Retype every line from the start of the data down to and including the line with "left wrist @". Skip the pictures.

§

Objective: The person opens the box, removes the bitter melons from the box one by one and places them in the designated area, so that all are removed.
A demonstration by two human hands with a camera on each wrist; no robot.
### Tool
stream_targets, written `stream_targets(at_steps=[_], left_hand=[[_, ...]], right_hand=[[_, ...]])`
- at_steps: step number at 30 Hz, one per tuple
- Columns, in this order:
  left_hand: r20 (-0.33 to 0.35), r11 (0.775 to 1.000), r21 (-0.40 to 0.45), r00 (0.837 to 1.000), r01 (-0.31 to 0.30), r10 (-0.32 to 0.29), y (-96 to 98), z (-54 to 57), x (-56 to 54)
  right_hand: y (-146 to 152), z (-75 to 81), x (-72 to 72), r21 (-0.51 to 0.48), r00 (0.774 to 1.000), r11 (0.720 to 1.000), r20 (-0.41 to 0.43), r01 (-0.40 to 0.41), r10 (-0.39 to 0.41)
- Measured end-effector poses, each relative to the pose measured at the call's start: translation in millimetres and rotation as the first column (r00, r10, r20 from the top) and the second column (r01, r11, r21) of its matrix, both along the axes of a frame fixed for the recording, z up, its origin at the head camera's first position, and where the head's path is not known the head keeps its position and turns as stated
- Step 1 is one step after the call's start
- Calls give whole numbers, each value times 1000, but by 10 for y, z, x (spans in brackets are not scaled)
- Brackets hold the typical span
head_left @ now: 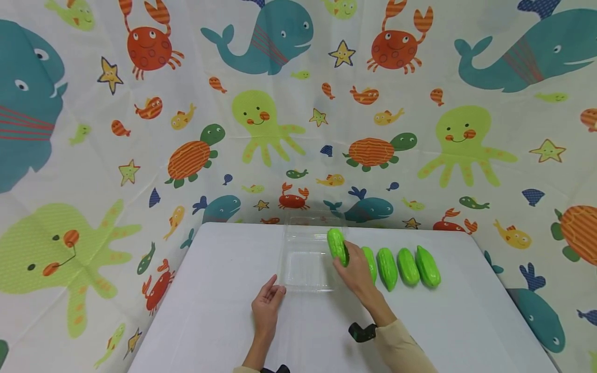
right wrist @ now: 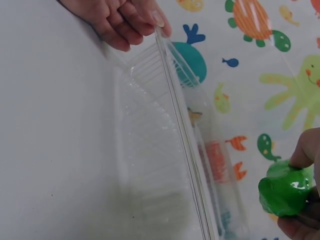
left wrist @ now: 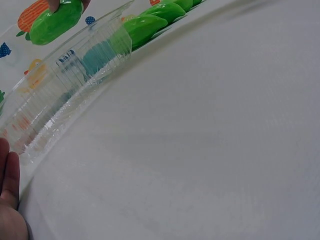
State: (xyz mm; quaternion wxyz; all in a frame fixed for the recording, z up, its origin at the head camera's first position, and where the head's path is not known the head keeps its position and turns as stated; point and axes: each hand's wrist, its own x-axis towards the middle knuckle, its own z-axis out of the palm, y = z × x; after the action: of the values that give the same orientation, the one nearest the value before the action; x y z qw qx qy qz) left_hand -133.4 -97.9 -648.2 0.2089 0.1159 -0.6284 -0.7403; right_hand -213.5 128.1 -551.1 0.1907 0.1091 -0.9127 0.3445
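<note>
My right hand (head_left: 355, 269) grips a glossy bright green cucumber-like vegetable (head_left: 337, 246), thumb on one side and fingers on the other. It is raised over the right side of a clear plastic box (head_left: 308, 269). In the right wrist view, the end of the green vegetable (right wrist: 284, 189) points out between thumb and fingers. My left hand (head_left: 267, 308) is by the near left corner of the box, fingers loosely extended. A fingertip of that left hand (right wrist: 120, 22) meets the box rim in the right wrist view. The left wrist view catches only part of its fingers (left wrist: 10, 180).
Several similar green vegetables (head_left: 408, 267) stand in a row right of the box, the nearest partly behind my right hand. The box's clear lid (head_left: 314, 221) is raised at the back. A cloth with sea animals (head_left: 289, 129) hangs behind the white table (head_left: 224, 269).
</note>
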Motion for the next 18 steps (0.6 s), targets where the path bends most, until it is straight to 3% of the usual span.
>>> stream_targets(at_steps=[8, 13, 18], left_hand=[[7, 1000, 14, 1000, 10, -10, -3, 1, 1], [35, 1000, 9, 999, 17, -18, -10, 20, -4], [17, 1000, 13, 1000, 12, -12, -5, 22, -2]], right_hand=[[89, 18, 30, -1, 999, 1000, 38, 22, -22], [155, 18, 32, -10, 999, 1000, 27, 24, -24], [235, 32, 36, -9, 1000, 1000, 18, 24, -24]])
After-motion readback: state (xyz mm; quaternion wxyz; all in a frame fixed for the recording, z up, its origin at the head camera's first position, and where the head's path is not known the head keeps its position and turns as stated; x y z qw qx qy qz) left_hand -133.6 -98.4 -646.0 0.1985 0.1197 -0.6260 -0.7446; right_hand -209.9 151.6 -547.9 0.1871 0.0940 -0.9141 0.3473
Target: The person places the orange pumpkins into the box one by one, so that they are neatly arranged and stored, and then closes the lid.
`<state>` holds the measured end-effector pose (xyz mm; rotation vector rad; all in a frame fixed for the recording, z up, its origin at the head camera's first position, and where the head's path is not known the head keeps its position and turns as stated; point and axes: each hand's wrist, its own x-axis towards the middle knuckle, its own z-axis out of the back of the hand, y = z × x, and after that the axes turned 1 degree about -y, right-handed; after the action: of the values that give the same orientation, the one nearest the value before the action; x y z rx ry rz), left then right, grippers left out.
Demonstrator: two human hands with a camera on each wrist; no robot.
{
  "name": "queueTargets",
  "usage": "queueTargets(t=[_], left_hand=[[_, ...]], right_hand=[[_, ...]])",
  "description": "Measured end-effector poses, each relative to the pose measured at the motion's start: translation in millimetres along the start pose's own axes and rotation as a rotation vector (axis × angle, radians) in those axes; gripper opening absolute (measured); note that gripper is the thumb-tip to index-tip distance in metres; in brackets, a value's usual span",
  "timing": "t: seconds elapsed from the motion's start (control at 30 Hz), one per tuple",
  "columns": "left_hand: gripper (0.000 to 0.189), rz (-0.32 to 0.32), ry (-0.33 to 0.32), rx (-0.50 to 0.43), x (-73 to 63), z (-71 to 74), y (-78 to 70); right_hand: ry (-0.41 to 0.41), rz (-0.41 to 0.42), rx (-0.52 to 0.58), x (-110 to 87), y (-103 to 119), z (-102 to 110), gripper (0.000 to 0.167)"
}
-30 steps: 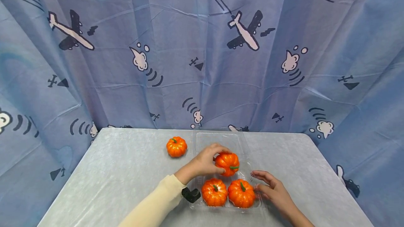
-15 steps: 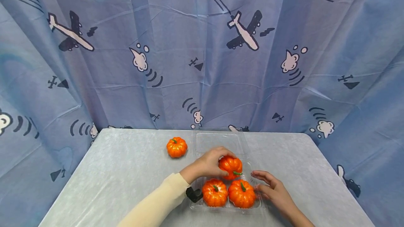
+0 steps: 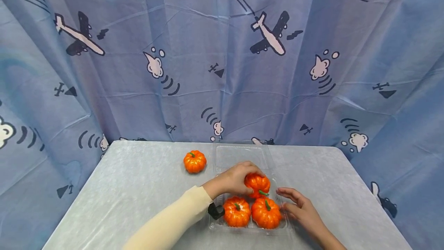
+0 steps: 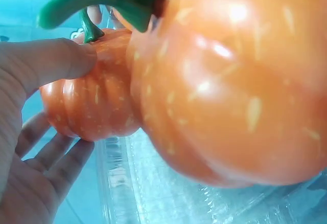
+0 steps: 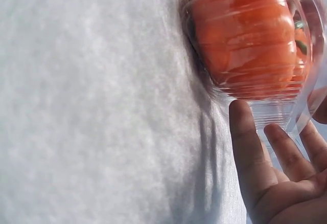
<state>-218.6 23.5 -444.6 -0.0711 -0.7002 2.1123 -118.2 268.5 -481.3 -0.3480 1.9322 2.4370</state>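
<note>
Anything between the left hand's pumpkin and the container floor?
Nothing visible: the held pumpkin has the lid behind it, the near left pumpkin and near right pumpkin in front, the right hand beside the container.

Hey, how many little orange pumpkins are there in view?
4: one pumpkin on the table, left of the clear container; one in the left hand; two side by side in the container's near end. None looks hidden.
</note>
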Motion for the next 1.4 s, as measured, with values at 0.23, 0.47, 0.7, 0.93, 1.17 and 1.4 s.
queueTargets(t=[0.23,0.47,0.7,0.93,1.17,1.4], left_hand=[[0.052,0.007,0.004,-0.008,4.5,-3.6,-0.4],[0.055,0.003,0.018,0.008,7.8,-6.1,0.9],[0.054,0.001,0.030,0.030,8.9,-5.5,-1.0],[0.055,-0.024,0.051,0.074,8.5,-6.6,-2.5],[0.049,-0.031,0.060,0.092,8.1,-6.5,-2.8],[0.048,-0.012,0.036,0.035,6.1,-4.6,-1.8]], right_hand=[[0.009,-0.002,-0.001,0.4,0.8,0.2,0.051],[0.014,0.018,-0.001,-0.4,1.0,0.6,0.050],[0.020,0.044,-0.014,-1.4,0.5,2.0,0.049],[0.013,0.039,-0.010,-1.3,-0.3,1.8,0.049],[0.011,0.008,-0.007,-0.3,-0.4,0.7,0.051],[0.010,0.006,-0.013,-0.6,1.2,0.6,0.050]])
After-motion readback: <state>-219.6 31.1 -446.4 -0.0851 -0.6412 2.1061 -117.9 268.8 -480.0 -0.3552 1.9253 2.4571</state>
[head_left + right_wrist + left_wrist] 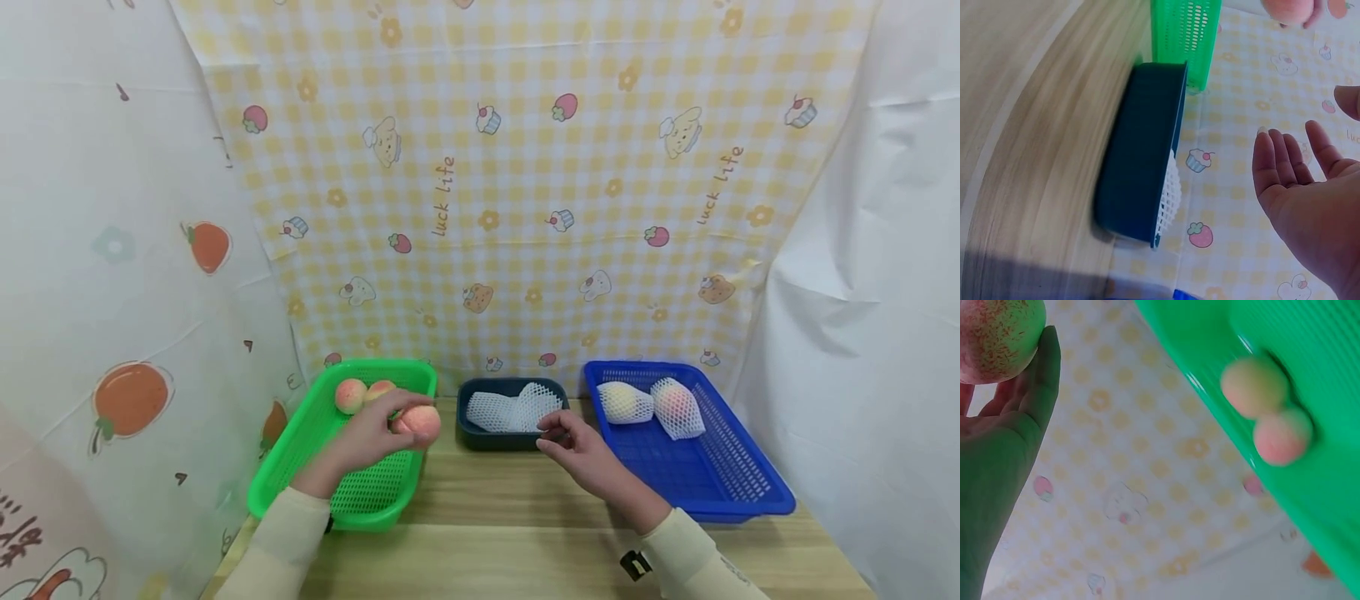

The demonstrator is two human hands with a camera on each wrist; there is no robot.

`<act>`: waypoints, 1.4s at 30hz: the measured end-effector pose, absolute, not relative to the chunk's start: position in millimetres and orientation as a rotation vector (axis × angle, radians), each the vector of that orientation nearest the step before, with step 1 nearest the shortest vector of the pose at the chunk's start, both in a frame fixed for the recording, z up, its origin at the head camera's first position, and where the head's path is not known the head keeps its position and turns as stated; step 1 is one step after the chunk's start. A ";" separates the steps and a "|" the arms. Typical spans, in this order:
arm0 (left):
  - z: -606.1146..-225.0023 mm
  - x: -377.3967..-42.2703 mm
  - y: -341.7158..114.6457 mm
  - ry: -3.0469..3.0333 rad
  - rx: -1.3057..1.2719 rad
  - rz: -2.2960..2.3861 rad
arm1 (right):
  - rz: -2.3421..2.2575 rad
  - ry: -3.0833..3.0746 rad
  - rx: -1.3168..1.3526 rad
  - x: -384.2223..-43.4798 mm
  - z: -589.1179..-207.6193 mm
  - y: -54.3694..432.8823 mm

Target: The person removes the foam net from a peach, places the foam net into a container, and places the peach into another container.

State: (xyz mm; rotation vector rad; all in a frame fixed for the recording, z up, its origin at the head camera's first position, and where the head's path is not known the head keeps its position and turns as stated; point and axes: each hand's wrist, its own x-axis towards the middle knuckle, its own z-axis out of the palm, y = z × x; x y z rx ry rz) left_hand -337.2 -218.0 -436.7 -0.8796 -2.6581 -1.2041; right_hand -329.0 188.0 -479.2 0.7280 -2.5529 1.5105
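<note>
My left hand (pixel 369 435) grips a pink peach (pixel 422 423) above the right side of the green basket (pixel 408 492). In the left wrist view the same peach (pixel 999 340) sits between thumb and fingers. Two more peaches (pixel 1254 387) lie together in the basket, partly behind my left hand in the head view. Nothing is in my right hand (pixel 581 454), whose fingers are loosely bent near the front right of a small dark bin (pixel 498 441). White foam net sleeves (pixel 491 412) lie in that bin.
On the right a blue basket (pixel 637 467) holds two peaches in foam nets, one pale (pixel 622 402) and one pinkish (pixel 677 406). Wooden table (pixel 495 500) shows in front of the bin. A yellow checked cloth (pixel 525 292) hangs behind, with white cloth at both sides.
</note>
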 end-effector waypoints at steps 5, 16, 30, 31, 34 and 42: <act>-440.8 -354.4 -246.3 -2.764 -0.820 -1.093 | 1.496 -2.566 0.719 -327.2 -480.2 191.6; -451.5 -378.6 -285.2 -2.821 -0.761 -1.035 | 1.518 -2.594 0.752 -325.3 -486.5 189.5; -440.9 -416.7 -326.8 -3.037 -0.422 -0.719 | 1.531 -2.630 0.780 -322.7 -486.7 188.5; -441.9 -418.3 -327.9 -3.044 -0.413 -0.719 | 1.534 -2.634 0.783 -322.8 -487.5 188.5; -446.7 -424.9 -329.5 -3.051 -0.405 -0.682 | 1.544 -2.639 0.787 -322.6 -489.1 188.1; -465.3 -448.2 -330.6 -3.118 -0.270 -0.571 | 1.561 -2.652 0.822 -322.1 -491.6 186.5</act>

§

Expected answer >>
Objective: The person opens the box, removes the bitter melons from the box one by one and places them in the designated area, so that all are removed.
A demonstration by two human hands with a camera on each wrist; no robot.
### Tool
stream_targets, written `stream_targets(at_steps=[_], left_hand=[[_, ...]], right_hand=[[_, ...]])`
- at_steps: step number at 30 Hz, one per tuple
- Columns, in this order:
  left_hand: r20 (-0.33 to 0.35), r11 (0.775 to 1.000), r21 (-0.40 to 0.45), r00 (0.837 to 1.000), r01 (-0.31 to 0.30), r10 (-0.32 to 0.29), y (-96 to 98), z (-54 to 57), x (-56 to 54)
  right_hand: y (-146 to 152), z (-75 to 81), x (-72 to 72), r21 (-0.51 to 0.48), r00 (0.774 to 1.000), r11 (0.720 to 1.000), r20 (-0.41 to 0.43), r01 (-0.40 to 0.41), r10 (-0.39 to 0.41)
- Measured end-effector poses, each relative to the pose measured at the call's start: translation in millimetres and rotation as the first column (r00, r10, r20 from the top) and the second column (r01, r11, r21) of its matrix, both along the axes of a frame fixed for the recording, z up, its origin at the head camera's first position, and where the head's path is not known the head keeps its position and turns as stated
- Step 1 is one step after the call's start
- Calls give whole numbers, each value times 1000, but by 10 for y, z, x (spans in brackets are not scaled)
- Brackets hold the typical span
head_left @ now: 
right wrist @ now: 
left wrist @ now: 

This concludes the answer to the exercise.